Last year, I wrote a blog post about the High Line in Manhattan, in which I used my walk through the urban park as a structure on which to hang some musings on the ‘art of editing’. It was one of the most widely read and shared of any of the posts I’ve written, and I was also asked to present a lightning talk on it at the 2018 SfEP Conference.
At the time I had no idea it would be one of the last blog posts I would write for a while. Life intervened, in that way it sometimes does, and although I was able to keep editorial work going through an extremely challenging time, that was as much as I could manage, and extra-curricular activities such as blogging had to take a back seat.
Nor did I have any idea that within nine months I would be back on the High Line. As I write this post I am still in Manhattan, in a slightly strange Airbnb in East Harlem. Outside the temperature is sub-zero (last time I felt overdressed in a summer frock and sandals). Prior to last year’s visit, I hadn’t been to New York in twenty years. Now I feel like I should be taking out membership at MoMA. Things don’t always turn out the way you expect, and they don’t always follow a pattern – or at least, not one you can necessarily discern at close quarters.
I have a thing about lines. If I’m being hard on myself I joke that it’s because I can’t deal with complexity. As a writer and a reader, definitely as an editor, I like nothing more than a story that quite simply goes from A to B. The more I write and read and edit, though, the more I realise that this is perhaps the hardest thing to pull off. Why that A and why that B, and how do you decide what to leave out from all that happens between them? How do you open yourself onto the page with absolute clarity, losing nothing in translation, when there is no complicated structure behind which to hide? How can you make the reader drink in your words like fresh water? I could spend the rest of my life wondering, I expect, and still never figure it out. I’m slowly making peace with that.
The High Line is a particularly liney kind of line, which is probably why I like it so much and will always want to return. I wrote last year about the way all the details support this linear concept, and they were looking great in the snow, even if parts were roped off to prevent us all from falling over.
Any line that we walk is like life in general, and it’s also like a freelance career. You go along and perhaps that’s all you can do. All at once it stays the same, and yet it changes every time. I’ve been editing now for twenty years, and with every one of the books I have worked on in that time (hundreds? thousands? no idea) I see the same patterns emerging, the same mistakes that seem to happen, the same things that go wrong and need fixing (and thank goodness they do; they’re funding this trip). But with every book there is also something new and surprising, a way of putting words one after another on a page to spark a thought that has never been had before, or a feeling, or an idea.

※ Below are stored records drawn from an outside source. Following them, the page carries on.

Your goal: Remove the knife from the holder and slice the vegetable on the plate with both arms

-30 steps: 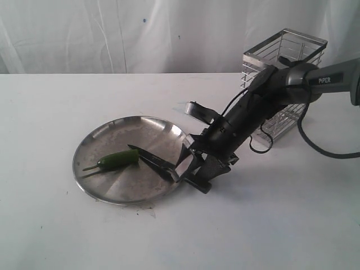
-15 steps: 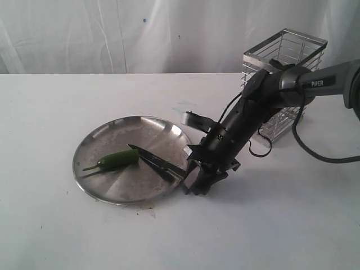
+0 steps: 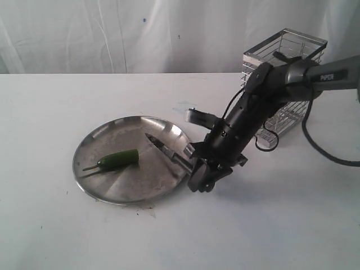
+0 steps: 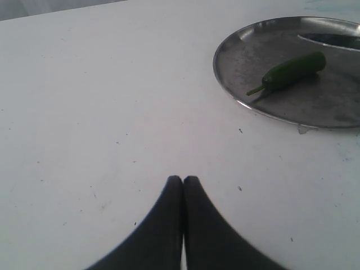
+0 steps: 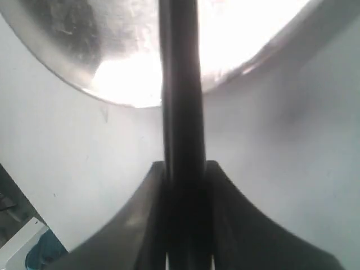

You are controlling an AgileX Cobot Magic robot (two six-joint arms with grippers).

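Note:
A green chilli pepper [image 3: 117, 160] lies on the round steel plate [image 3: 107, 188], stem toward the left; the left wrist view shows the chilli [image 4: 289, 72] and the plate [image 4: 242, 53] too. My right gripper [image 3: 190, 160] sits at the plate's right rim, shut on the handle of the black knife [image 3: 160, 147], whose blade points over the plate, apart from the chilli. In the right wrist view the knife [image 5: 180, 84] runs out between the shut fingers [image 5: 138, 225] over the plate [image 5: 73, 34]. My left gripper [image 4: 183, 179] is shut on nothing, over bare table away from the plate.
The silver wire-mesh holder [image 3: 292, 50] stands at the back right behind the right arm [image 3: 264, 95]. A white curtain hangs behind the white table [image 3: 56, 236]. A small dark smudge marks the table just in front of the plate.
The right gripper has turned and drawn back to the right with the knife; the blade's tip has left the chilli and swung toward the back of the plate.

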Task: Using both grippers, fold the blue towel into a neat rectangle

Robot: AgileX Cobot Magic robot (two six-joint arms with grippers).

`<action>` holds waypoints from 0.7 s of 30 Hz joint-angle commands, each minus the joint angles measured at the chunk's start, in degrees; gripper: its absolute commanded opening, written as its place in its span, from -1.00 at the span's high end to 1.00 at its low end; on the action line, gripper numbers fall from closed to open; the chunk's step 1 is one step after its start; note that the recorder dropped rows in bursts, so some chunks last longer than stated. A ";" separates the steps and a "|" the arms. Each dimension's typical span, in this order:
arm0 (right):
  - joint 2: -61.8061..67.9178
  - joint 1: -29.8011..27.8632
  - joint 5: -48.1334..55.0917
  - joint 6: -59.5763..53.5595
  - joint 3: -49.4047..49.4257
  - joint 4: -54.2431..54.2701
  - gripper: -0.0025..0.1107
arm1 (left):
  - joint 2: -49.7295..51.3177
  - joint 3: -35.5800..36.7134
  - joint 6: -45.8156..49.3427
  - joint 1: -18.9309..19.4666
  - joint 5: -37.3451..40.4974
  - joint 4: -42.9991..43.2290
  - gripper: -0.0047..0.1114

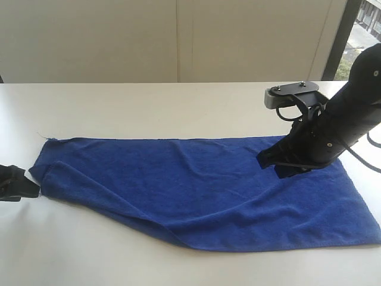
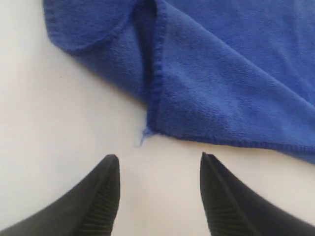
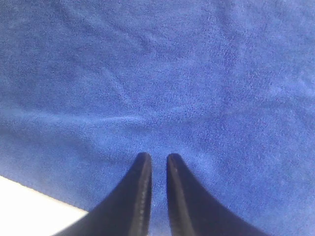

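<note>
Both empty: left fingers (image 2: 96, 201) apart by blue towel (image 1: 208, 185) corner; right fingers (image 3: 135, 196) together above it.

Towel (image 1: 208, 190): blue terry, lying flat on white table, long side running left-right. Near edge slants, with soft fold ridge along it; shallow wrinkles in middle. Left end doubled over, hemmed corner (image 2: 152, 123) with loose thread.

Left gripper (image 1: 33, 190): low on table just off towel's left corner, jaws apart, not touching cloth (image 2: 160, 162).

Right gripper (image 1: 289, 171): over towel's right part, jaws nearly together, thin gap (image 3: 155, 160).
</note>
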 commanded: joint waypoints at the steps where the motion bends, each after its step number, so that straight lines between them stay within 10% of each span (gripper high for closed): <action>1: -0.57 -0.15 -0.32 -0.84 0.17 0.15 0.74 | -0.14 -0.14 0.42 -0.71 -2.64 -2.42 -0.03; 21: -0.57 -0.15 -0.53 -0.84 0.17 0.15 0.74 | 5.25 -0.27 15.07 -5.97 -5.98 -16.55 -0.02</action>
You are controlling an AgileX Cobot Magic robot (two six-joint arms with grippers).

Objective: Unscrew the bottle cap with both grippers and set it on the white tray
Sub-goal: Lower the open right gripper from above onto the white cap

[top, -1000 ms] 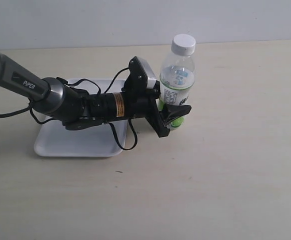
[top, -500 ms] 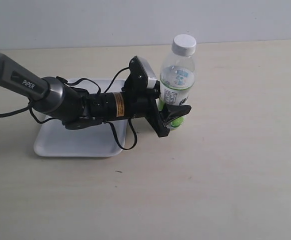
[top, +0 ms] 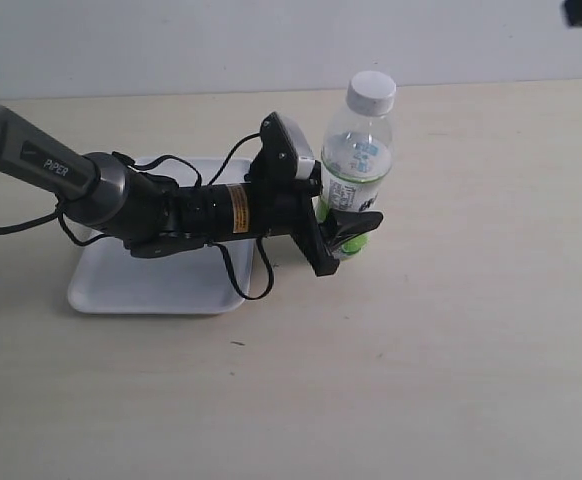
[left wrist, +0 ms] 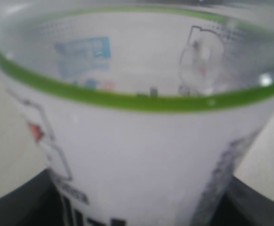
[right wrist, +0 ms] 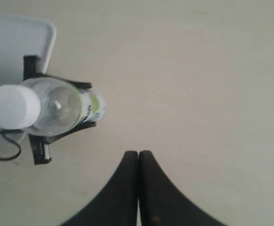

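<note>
My left fingers (top: 359, 222) clamp the clear green-labelled plastic bottle (top: 356, 150) upright beside the flat white tray (top: 121, 290). My right fingers (right wrist: 130, 179), closed and empty, should next open over its round white cap (top: 371, 91).

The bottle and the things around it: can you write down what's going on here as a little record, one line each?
bottle: stands on the table
bottle cap: white, on the bottle's neck
left jaws: closed on the bottle's labelled lower part
right jaws: shut, holding nothing, above the table, apart from the bottle
white tray: on the table, partly under the left arm, no cap in it
</note>
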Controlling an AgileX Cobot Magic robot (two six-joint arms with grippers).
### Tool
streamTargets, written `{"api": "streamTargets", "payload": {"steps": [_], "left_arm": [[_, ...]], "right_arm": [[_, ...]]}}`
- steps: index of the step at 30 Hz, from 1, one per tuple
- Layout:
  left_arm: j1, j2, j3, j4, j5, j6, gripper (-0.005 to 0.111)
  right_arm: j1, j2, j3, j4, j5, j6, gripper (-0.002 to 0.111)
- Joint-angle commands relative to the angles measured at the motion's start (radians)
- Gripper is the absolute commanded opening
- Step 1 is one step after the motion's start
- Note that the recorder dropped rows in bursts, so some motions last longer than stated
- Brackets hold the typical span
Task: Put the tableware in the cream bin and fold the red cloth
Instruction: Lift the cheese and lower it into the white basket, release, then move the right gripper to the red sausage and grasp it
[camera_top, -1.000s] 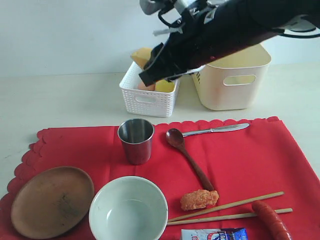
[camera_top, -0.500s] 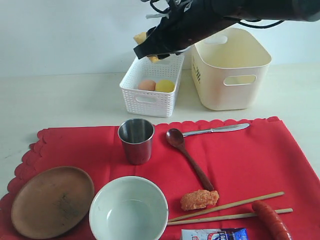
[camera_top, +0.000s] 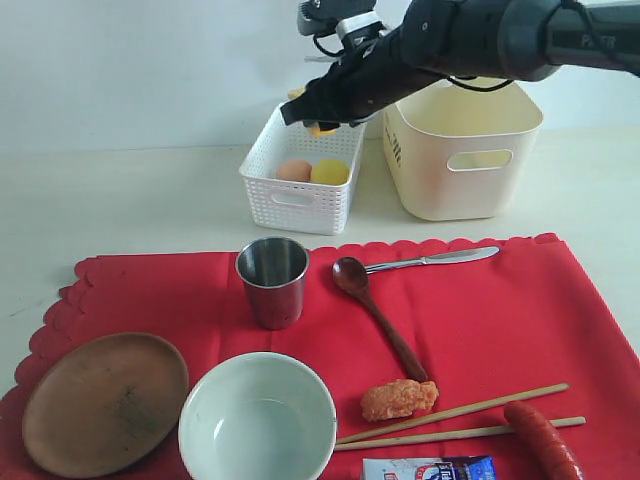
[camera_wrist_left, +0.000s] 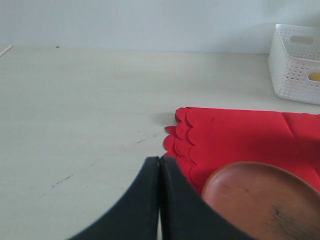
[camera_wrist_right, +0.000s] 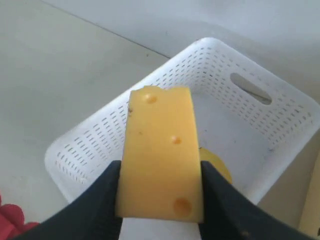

Sometimes, though, despite all the good things it entails, and the privilege, I get bored of being an editor. Last year, before everything in my life went weird, I was a bit fatigued by editing, if I’m brutally honest. I thought I’d seen it all, done it all, reached a logical end. The line was nothing more than a straight mark on the paper: it had no depth, no meaning. All the while I was writing about editing as an art, I wasn’t totally feeling it; I was going through the motions. But looking back I see that in the last twelve months my editing work has been one of the things that has kept me going and kept me nourished (spiritually and literally), as it has done now for two decades. Through relationship breakdowns, house moves, relocations, children, times of lassitude and distraction, times of upheaval and extreme joy it’s been there, sustaining me, a line that runs through everything and holds it together.
Work evolves, and part of successful freelancing is acceptance of that. Going with, rather than against. Clients come and go like strangers on a subway train that runs alongside the one you are riding for a while. Sometimes looming large and close until you can almost touch them. Other times receding. Sometimes they disappear completely, but then there will be others who approach through the darkness. (You’ve been doing your marketing, right?)
Getting better at anything could be about learning to embrace change while relishing what stays the same. Every time you do a thing, you can do it slightly differently than you did it before. Learn and apply. You can do this with a book, with a relationship, with anything in life. You don’t know when a thing will come back to you, looking at first like the same experience you already had. But it won’t be the same. You can do it better this time.
Liz Jones has worked as an editor in the publishing industry since 1998. Before that she trained as an architect, and still likes working on architectural book projects. She likes the High Line a lot.